#### [What is being asked]
Return the entire listing, word for word.

#### [Available data]
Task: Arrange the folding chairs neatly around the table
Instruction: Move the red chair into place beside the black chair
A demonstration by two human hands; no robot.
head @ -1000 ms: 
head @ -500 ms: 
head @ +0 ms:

#### [Completed task]
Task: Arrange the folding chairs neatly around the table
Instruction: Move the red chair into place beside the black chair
A demonstration by two human hands; no robot.
head @ -1000 ms: 
head @ -500 ms: 
head @ +0 ms:

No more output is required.